Thursday, 9 April 2009

It IS a smile... it has to be....

Gah. Today. Uhh... yeah. I tried to wake up at like... 3 AM but it didn't really work that well. I sort of woke up and went to sleep straight after. I tried my best with work. I skipped like... every class I have today. With that, besides the test... I have not gone to a SINGLE CLASS THIS WEEK. I can't believe myself. I skipped a 2 hour compulsory seminar and a 1 hour tutorial. Gahhh!!! For the sake of my 50% assignment. If I only snapped out of my senses like weeks ago and started weeks ago. I dug my own grave, seriously. But yes, I finished it up! And yay! FREEEDOM!! I went to uni to print it out and hand it in. Hehe.

Then I just hobbled to lunch table. Not much happening at all. I was sort of sleeping. And in a weird mood as usual. Sha came by and stuffs. And Rainy. I got sent home to sleep cause we're supposed to have an all-nighter movie marathon and I've slept like only a few hours in the past few days.
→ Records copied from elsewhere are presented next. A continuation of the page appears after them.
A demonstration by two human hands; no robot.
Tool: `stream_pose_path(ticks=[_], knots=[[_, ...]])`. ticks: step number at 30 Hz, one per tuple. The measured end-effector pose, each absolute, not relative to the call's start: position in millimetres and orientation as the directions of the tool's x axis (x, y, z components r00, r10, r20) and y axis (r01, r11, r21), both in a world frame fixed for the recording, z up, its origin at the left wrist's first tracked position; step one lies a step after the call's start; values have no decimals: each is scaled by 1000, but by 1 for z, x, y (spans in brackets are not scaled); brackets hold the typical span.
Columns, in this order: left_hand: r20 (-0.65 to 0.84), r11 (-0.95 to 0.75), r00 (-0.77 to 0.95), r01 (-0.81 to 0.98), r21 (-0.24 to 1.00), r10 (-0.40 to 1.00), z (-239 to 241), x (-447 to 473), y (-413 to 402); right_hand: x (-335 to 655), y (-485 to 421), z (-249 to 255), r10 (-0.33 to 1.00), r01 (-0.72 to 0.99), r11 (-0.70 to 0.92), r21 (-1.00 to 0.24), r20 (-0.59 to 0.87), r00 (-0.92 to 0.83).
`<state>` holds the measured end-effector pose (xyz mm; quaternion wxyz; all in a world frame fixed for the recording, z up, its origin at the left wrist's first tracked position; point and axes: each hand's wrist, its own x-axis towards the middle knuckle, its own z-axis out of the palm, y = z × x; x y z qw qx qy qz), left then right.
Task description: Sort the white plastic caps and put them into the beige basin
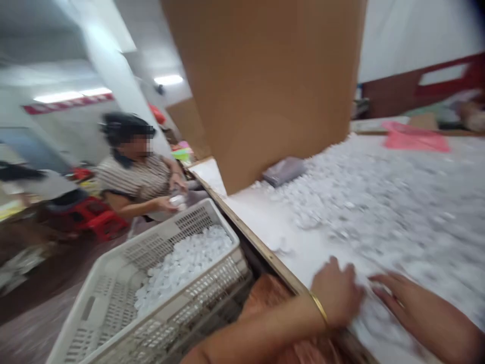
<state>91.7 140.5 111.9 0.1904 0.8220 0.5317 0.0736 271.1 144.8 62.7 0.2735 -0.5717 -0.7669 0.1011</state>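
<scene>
one gold bracelet on the left hand, which is back-side up, fingers bent. right hand comes in from the opposite side, fingers pointing at it. too blurry, can't tell if either's gripping. small white pieces heaped on the table just beyond.

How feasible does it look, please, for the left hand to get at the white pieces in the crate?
Probably yes: the crate stands open-topped on the side of the left hand, its white pieces uncovered, though the wooden table edge lies between.
</scene>
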Motion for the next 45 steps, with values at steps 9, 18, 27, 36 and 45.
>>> stream_pose_path(ticks=[9,18,27,36,45], knots=[[-29,-441,490,807,392,871,120,97,158,336,59,140,951,901,-60,-429,251,183],[177,-767,753,581,271,633,142,132,109,352,-5,142,965,858,-219,-465,30,262],[-90,-888,901,435,149,425,127,212,90,337,-2,128,974,927,-225,-301,-57,218],[132,-759,778,539,364,615,142,190,115,331,19,139,939,855,-102,-509,235,252],[-107,7,275,341,940,955,139,89,194,256,110,151,996,911,70,-406,82,-40]])
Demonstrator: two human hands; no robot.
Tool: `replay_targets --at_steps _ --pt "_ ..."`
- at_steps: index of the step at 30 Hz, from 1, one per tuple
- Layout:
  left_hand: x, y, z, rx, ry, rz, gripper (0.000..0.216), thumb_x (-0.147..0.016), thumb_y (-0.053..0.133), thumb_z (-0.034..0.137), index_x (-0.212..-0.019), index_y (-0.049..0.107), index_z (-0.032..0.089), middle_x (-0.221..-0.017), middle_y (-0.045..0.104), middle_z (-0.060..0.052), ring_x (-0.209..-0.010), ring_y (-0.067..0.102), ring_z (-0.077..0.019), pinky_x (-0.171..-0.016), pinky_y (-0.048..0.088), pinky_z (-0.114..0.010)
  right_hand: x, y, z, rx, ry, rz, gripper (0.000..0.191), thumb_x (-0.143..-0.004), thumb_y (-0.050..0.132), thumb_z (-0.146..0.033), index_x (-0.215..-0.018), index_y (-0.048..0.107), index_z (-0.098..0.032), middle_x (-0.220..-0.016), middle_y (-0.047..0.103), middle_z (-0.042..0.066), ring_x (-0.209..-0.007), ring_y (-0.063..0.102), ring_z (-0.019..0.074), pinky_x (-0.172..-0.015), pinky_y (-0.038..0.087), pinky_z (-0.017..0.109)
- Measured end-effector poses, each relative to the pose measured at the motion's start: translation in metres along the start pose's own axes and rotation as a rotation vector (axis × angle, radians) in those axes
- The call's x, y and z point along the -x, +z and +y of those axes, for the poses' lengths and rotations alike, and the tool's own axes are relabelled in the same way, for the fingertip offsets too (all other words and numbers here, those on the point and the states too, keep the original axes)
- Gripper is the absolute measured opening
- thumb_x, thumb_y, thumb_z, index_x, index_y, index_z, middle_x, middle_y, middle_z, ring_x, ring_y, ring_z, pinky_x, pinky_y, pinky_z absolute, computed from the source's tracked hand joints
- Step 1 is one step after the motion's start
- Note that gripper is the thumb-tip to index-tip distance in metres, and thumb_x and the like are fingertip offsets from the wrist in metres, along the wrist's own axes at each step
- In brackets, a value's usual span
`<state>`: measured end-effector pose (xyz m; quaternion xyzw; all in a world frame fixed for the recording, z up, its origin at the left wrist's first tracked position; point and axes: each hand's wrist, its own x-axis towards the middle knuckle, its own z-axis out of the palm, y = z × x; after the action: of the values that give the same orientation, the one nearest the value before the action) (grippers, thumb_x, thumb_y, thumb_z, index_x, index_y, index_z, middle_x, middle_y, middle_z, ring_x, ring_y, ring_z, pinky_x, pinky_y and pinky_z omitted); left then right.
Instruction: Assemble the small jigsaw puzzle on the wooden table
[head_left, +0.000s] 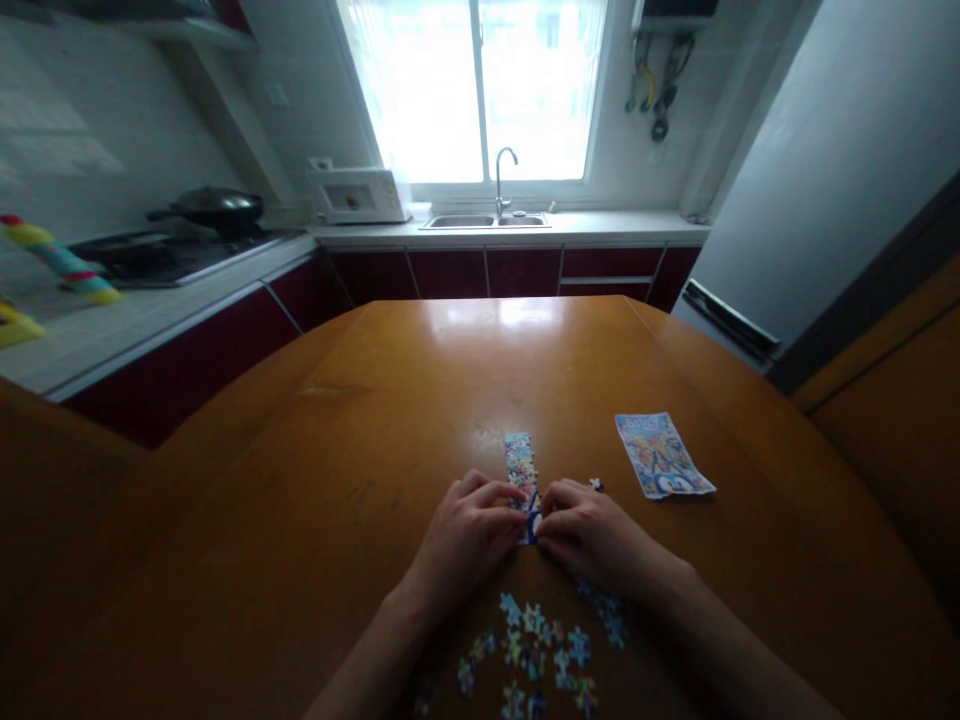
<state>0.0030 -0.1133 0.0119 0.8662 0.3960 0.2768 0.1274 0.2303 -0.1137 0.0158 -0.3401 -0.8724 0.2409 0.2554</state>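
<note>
your left hand (465, 535) and right hand (592, 535) pinch the strip (520, 462) at its near end, fingers narrow, likely steadying it; pieces (541, 648) lie within reach.

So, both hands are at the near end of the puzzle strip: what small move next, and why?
Probably press the piece flat into the puzzle strip: left hand and right hand both pinch it at the strip's near end, apparently not yet seated.

Head-worn camera faces forward and down, seemingly close above the puzzle strip (520, 465).
</note>
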Motion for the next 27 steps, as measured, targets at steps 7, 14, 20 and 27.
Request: replay_targets --at_steps 7,14,20,27 --pt "0.001 -0.004 0.007 0.034 0.049 -0.068 0.025 -0.091 0.063 0.013 -0.094 0.078 0.032 -0.114 0.073 0.000 -0.097 0.057 -0.0241 -0.084 0.052 -0.042 0.000 -0.004 -0.002 -0.069 0.043 0.037 0.016 -0.091 0.059 -0.011 -0.084 0.072 -0.020 -0.095 0.063 0.005 -0.088 0.059 0.0165 -0.078 0.049 0.031" --pt "0.001 -0.001 0.006 0.035 0.044 -0.053 0.026 -0.094 0.059 0.012 -0.089 0.077 0.030 -0.113 0.073 0.000 -0.097 0.057 -0.0235 -0.084 0.052 -0.041 0.003 -0.004 0.008 -0.075 0.039 0.111 0.027 -0.081 0.057 -0.002 -0.083 0.075 -0.022 -0.089 0.064 0.003 -0.083 0.059 0.0162 -0.074 0.047 0.030" --pt "0.001 0.000 0.006 0.049 0.043 -0.053 0.024 -0.093 0.061 0.012 -0.090 0.077 0.030 -0.112 0.073 0.000 -0.097 0.057 -0.0235 -0.084 0.051 -0.040 0.002 -0.001 0.007 -0.036 0.062 0.024 0.028 -0.082 0.059 -0.001 -0.078 0.075 -0.023 -0.087 0.065 0.001 -0.081 0.059 0.0146 -0.073 0.045 0.028" --pt "0.000 0.000 0.005 0.039 0.060 -0.075 0.027 -0.092 0.062 0.012 -0.095 0.078 0.033 -0.113 0.073 0.000 -0.099 0.058 -0.0236 -0.086 0.052 -0.041 -0.001 -0.001 0.007 -0.043 0.071 0.028 0.028 -0.077 0.061 0.002 -0.072 0.075 -0.022 -0.082 0.064 0.001 -0.078 0.059 0.0147 -0.070 0.044 0.027"
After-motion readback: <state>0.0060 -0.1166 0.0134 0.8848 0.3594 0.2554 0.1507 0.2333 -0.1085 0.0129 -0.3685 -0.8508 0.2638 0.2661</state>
I was reluctant though but yeah... I went back home by 4:30-ish?

What did I do... I tried to sleep. But... it didn't work out too well. First Yi Xin knocked on my door. When I was about to drift off. Then Aflred phoned when I was about to drift off again. Then for the third Yi Xin came by again saying whether I was ready to leave or not? LOL. Okay, so much for sleep. =.= During this little time I recall being extremely emo as usual. I've been in total recollection mode lately. Probably cause of my dreams and stuff. It doesn't really bother me too much. I'm trying to think why I can't just let go. Mind you, often my emo-ness turns to total anger these days. But you know, betrayal and trusting a liar sort of does that to you. Or so I like to think. I dunno, I think me becoming angry is a defense mechanism (aka I tell myself lies to try to convince myself to hate) cause otherwise there isn't much point to wallow in sorrow. But it doens't work after a while when I come to that realisation. I should still hate though, cause I was used, right? Right?

Near to 6 PM, me and Xin made our way towards Khanat's house! We were invited for dinner. So we bus-ed over. On the bus was Mel and Leon. Mel brought her shiny new netbook! A beautiful black eeePC! It's lovely. Hehe. Umm.. at K-man's house. Jimmy, Tom and K-man were sitting about. There was that Mimi bunny doll. It was really cute and Tom was playing with it. I want it. T.T lololol. Raine came over. And that was our lovely dinner. We had shabu shabu!! Japanese steam boat / hot pot. Never had it before. It was goooood. Lots of meaaaat! Umm.. then we sat around watching an episode of Samurai Champloo. And me and Jimmy playing Stepmania on my netbook. Then we went to Coles ~ to buy fooods. Then off to Chris' place by bus!

At the movie night. Uhh... attendance was myself, Yi Xin, Sha, Jeremy, Vu, Sam, Tom, Khanat, James, Raine, Jess, Drue, Bernie-chan and Chris himself of course! I got the couch! Shared with Xin and Jeremy (well Xin went off it after a while it was my napping spot). First movie we watched. Umm.. Idiocracy! OMG. I LOST around 20 IQ watching that. CRAP. T.T It was actually witty in a sense cause it IS satire but... omg... stupidity overload. We laughed our heads off. Yes, it is one of the dumbest movies ever! Then was OH GAWD ... more Harold and Kumar! Last movie night we saw White Castle so now it's... the second one. Gah. Yeah, I fell asleep halfway through this movie. Cause I was tired. Lost some IQ watching that one too. After that was umm... My Best Friend's Girl. I think they watched. Then a Jay Chou movie. I only saw a bit of each and fell asleep. After that I know Jeremy, Drue and Chris did not ever sleep as they all played Super Smash Brothers for the remainder of the night. I woke up to join in lol.

In the morning, lots of bad bad illicit gossip from the men. =.= Then um.. the group of us hobbled to maccas for breakfast!! And that is a post for the next day, lol.

Overall, it was a day I tried to be happy on but yeah, the pangs of sadness keep cutting into me. And I really hate it. Cause I shouldn't ever feel sad. But I do. It's really sad to watch if you ask me. It hurts so much more to know that I'm the only one feeling this too. Like, all this sadness is for nought you know. Why am I being sad? I have no idea. I can't even sit through a movie without spacing out for a bit... asking myself, why the hell are things like this? And what could I have done differently for things not to have been like this? And how things could have been so much better if they were not like this. I would always ask myself... I would probably do the same things as I am right now if I was not in this condition. If all those things did not ever happen. But, what kind of feeling would I have had if that was to happen? How much more happier would I have been? And how much more time would not have been wasted these past 2 months sitting around like this, having it so hard to breathe.

"Anger is just a cowardly extension of sadness. It's a lot easier to be angry at someone than it is to tell them you're hurt."